Of her books that I have read Memnoch the Devil is easily the best and most interesting. Nonetheless, the point of her autobiography was I never left. I just drifted away. She also makes a big point about disagreeing with her secular humanist friends. We know now that she had no such disagreements, except that she is not an atheist. To believe in Christ and arrive at all the same conclusions as people who don't would certainly cause more than a little cognitive dissonance in any person's mind.

Her litany of disenchantment is a familiar one, which is easily guessed. Apparently, it has been her mission for the past ten years to change the Church. But, alas, she is throwing in the towel. Having read her autobiography and now her announcement that she is leaving, it seems to me that she was out to convert, not be converted. I will always be dumbfounded by people who leave because they come to the realization that Christians are fallen, sinful people. I dislike bumper stickers generally, but I always pronounce a silent Amen when I see the one that says, "A Christian isn't perfect, just forgiven." It seems to me that leaving for this reason is simply a refusal to accept reality because such a realization only proves the Christian thesis (that we are sinners in the hands of a loving God who sent His Son "as expiation for our sins" [1 John 4:10]).

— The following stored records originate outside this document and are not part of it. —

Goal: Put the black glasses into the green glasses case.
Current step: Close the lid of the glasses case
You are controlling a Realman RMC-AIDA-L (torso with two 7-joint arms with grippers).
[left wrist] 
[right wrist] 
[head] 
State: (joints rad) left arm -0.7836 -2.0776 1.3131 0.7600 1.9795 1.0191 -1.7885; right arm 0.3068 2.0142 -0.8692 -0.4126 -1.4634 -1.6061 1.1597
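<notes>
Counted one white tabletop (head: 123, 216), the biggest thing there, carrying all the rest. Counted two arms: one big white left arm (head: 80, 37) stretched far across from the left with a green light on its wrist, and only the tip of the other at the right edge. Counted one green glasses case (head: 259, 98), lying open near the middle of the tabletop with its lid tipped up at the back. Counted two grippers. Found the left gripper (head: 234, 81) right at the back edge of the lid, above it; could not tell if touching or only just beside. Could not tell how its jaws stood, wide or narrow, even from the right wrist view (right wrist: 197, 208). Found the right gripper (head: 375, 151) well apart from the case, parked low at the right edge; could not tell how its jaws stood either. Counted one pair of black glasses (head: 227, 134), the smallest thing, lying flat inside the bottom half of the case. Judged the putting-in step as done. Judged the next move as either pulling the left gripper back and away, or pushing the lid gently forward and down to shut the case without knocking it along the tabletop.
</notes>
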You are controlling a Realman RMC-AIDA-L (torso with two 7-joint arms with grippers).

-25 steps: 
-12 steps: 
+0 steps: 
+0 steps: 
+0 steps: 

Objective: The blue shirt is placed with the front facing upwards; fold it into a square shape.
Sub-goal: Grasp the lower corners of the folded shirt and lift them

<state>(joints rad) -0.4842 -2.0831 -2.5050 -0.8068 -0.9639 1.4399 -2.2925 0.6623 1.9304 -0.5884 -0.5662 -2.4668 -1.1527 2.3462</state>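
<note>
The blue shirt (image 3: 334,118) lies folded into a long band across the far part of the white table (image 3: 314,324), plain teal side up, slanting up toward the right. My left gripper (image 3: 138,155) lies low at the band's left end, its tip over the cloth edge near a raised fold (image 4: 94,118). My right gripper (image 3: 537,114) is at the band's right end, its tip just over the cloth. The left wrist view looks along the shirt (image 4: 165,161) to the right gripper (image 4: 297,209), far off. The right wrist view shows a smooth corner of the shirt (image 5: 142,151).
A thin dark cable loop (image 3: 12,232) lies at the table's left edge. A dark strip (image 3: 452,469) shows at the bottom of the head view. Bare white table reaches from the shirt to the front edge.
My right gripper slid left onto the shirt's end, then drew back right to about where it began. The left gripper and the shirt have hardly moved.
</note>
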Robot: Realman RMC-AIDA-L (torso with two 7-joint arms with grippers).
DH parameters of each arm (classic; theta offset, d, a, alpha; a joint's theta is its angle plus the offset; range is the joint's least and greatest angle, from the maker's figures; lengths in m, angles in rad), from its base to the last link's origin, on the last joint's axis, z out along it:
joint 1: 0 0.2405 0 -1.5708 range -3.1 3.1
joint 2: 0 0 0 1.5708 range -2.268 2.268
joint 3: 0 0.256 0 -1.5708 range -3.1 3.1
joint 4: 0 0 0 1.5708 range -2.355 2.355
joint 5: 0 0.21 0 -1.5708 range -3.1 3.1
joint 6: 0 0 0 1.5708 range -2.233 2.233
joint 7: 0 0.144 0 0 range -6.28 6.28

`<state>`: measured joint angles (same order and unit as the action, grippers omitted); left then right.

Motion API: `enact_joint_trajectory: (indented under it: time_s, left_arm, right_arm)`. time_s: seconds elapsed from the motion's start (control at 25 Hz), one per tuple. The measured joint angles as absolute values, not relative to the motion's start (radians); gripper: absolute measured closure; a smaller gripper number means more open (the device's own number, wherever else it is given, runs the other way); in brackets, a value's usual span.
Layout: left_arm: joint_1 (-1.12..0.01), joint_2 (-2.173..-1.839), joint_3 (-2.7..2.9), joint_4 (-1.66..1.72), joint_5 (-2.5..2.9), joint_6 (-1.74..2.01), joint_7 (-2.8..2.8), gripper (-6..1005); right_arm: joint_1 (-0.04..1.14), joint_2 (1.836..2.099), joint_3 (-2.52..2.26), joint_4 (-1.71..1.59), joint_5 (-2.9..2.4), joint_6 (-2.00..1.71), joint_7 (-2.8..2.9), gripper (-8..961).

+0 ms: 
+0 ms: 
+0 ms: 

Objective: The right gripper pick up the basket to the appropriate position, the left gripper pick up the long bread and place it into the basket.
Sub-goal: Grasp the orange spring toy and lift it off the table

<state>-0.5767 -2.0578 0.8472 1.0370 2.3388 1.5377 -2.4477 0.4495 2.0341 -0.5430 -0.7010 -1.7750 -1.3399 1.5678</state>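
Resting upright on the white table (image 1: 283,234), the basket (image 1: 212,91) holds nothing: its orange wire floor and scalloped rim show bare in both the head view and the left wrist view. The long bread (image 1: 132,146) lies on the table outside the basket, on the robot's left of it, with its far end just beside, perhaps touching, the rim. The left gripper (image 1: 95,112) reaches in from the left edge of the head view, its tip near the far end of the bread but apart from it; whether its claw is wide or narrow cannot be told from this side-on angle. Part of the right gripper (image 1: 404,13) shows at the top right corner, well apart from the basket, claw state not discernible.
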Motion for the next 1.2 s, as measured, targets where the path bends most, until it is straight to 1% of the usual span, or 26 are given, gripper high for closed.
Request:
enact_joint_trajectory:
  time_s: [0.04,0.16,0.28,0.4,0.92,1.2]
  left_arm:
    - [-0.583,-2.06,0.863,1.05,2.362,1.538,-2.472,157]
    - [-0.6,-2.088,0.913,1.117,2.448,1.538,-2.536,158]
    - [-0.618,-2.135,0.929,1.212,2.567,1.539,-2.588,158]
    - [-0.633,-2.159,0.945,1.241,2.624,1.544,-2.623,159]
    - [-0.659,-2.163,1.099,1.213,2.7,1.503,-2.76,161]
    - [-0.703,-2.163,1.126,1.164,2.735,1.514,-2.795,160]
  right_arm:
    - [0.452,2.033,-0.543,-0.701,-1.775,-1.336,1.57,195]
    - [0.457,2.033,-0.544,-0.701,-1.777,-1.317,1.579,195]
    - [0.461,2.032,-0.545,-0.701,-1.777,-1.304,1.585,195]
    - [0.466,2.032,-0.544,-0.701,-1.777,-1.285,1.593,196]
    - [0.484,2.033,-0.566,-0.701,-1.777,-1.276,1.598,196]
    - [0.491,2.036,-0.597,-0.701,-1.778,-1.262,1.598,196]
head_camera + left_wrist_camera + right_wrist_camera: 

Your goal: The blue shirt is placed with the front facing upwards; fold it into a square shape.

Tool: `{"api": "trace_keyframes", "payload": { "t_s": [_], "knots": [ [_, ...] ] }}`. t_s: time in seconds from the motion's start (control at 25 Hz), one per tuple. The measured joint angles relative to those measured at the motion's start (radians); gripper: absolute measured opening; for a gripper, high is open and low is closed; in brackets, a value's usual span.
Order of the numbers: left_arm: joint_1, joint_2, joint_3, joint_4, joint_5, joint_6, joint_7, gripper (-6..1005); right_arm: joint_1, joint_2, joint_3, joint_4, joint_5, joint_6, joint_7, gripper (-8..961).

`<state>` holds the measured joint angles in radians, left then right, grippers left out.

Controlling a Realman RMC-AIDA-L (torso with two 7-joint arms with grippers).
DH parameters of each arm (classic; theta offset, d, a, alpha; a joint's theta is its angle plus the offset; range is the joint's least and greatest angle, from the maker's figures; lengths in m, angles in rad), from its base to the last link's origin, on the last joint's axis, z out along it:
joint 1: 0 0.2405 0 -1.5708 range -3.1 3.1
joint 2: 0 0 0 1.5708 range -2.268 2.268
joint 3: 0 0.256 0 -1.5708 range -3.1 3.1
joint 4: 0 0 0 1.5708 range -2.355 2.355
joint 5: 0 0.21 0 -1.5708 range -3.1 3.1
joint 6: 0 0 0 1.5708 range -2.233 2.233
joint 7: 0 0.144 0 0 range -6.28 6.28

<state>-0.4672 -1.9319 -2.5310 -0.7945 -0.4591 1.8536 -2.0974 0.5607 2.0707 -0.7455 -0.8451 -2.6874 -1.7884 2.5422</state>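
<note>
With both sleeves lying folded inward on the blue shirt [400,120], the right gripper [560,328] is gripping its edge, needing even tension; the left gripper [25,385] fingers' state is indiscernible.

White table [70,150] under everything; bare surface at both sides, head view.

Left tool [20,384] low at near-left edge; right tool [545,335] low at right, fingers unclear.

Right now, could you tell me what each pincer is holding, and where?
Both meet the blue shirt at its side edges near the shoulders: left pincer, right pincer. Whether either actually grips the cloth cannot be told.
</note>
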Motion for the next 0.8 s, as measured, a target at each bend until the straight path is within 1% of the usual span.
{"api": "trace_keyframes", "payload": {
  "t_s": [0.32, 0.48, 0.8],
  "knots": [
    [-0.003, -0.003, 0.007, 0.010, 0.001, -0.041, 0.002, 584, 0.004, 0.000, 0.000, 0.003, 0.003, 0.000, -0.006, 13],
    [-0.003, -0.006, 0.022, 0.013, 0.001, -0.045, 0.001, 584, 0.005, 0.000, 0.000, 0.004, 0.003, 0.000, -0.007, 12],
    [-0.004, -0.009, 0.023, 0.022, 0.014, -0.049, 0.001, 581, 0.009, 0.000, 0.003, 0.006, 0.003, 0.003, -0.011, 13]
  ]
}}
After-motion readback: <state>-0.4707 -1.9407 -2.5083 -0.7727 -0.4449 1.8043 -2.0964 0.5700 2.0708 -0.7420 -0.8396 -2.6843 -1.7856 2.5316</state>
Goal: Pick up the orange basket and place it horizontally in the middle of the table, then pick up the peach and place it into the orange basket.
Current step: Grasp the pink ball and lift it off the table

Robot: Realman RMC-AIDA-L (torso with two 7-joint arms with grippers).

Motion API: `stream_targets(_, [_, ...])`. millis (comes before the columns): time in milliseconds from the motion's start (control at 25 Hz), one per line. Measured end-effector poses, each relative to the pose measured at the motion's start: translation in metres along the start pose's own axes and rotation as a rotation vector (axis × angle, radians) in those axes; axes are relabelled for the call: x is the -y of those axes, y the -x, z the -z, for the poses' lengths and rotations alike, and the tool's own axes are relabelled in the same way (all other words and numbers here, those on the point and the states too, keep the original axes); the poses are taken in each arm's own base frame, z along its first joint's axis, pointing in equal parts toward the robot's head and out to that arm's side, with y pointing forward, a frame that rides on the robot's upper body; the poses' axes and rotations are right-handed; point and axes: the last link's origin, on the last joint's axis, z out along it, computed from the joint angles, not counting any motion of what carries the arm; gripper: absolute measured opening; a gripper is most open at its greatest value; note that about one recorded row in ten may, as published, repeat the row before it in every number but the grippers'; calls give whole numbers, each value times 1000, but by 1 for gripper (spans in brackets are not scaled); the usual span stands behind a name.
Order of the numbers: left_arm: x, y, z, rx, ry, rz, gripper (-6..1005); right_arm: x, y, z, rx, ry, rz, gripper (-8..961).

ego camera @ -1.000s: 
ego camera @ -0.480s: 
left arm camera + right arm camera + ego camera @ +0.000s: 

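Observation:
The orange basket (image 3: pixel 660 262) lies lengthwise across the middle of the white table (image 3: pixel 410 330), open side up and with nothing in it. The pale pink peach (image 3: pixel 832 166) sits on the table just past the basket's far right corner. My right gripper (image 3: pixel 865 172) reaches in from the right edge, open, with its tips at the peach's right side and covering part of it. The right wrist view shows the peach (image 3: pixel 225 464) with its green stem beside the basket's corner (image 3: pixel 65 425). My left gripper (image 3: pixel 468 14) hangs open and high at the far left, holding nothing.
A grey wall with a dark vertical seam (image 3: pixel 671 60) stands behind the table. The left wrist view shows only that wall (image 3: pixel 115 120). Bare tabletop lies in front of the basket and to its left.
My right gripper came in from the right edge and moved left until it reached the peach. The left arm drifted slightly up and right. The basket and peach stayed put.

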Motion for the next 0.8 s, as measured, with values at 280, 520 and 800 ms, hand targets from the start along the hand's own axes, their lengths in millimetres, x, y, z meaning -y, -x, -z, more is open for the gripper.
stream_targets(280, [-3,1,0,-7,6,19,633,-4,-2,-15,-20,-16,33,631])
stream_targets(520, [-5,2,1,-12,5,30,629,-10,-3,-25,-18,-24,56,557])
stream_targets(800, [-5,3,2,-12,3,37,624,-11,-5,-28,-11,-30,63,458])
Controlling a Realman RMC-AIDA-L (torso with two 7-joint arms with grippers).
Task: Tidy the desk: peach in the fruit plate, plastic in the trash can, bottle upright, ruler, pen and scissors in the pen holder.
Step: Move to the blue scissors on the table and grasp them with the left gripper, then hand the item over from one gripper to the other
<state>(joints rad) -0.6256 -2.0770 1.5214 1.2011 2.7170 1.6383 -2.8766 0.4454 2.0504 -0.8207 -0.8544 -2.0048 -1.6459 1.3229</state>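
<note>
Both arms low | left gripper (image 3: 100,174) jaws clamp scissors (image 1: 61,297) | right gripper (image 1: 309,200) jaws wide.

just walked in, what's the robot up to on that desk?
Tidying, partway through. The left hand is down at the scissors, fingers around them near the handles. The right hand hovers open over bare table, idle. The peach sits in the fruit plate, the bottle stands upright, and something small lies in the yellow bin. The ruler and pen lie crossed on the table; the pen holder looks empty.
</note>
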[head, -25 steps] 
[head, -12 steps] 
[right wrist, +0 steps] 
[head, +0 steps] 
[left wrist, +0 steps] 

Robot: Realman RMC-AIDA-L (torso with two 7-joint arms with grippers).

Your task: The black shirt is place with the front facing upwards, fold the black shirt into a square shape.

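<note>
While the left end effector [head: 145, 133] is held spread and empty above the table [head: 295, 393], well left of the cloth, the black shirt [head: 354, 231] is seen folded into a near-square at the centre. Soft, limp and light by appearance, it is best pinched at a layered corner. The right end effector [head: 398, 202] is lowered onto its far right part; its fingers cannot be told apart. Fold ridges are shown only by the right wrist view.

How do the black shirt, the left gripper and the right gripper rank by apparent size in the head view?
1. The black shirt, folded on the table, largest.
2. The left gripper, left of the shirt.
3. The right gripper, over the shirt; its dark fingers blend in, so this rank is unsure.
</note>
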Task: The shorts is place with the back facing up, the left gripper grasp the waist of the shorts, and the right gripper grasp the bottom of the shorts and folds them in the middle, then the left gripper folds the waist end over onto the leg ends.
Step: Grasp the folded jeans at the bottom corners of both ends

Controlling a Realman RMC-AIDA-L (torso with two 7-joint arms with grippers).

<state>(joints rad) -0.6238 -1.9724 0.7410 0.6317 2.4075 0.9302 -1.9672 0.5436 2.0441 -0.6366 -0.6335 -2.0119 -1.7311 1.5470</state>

I would like to draw attention to a post by my dear friend, Fred, on la nouvelle théologie: Selected Questions from Anne Rice's Facebook page, to which he provides answers to questions posed by Rice during the month of July. To give you an example, back on 11 July 2010, Rice asked: "Regardless of your own personal beliefs, what would you say is the most important message of Christianity?" Before proceeding to Fred's answer, I am compelled to point out that this is an incoherent question, which is a key to unlocking the incoherency of this whole episode. I mean, how could you hold something to be "the most important message of Christianity" that was at odds with your personal beliefs? The result of this kind of incoherence is quite predictable, as is always the case when faith is divorced from reason. Anyway, being more gracious than I am, Fred responds: "God became man." I would make explicit what Fred leaves implicit- "for us and for our salvation." He then links to a 1978 Assembly with Don Giussani, What Is Christianity? How we are born in that question.


It bears pointing out that truth needs no apology. What Christians sometimes fail at is conveying the truth in a compelling and loving manner. How we say something is at least as important as what we say. Undoubtedly, there are many voices today, especially in this era of so-called new media, who speak the truth with little or no love, thereby reducing faith to morality. On the other hand, there is certainly no small contradiction in Rice's self-righteous condemnation of millions of believing, practicing, faithful Catholics, who endeavor to conform their lives to Christ by bearing their crosses daily, walking with joy towards their destiny, who do not insist that He conform to them, for being too judgmental. As with any such declaration, Rice's makes me sad for her and for her son, to whom she really believes herself to be so loyal. After all, to truly love another means to love his destiny.

Also, it is quite a non-Catholic attitude to make a hard and fast distinction between Christ and His bride, His Body, the Church. Separating yourself from it is to separate yourself from Him. When any member leaves it inflicts a wound on the Body. So, I certainly pray for her return. My my prayers will be the all the more fervent because of the very public and defiant way she left, which means that returning (again) will require her to eat a large helping of crow with a slice of humble pie à la mode for dessert and quite likely would mean the complete loss of her credibility. What is my credibility compared when to Christ?

I think it appropriate to end this post the same way it began (referring to the title), with a quote from a great and truly Catholic writer, a woman who fully embraced the truth, Flannery O'Connor: "The truth does not change according to our ability to stomach it." This is the same sage writer who also observed that by encountering Christ, "You shall know the truth, and the truth shall make you odd."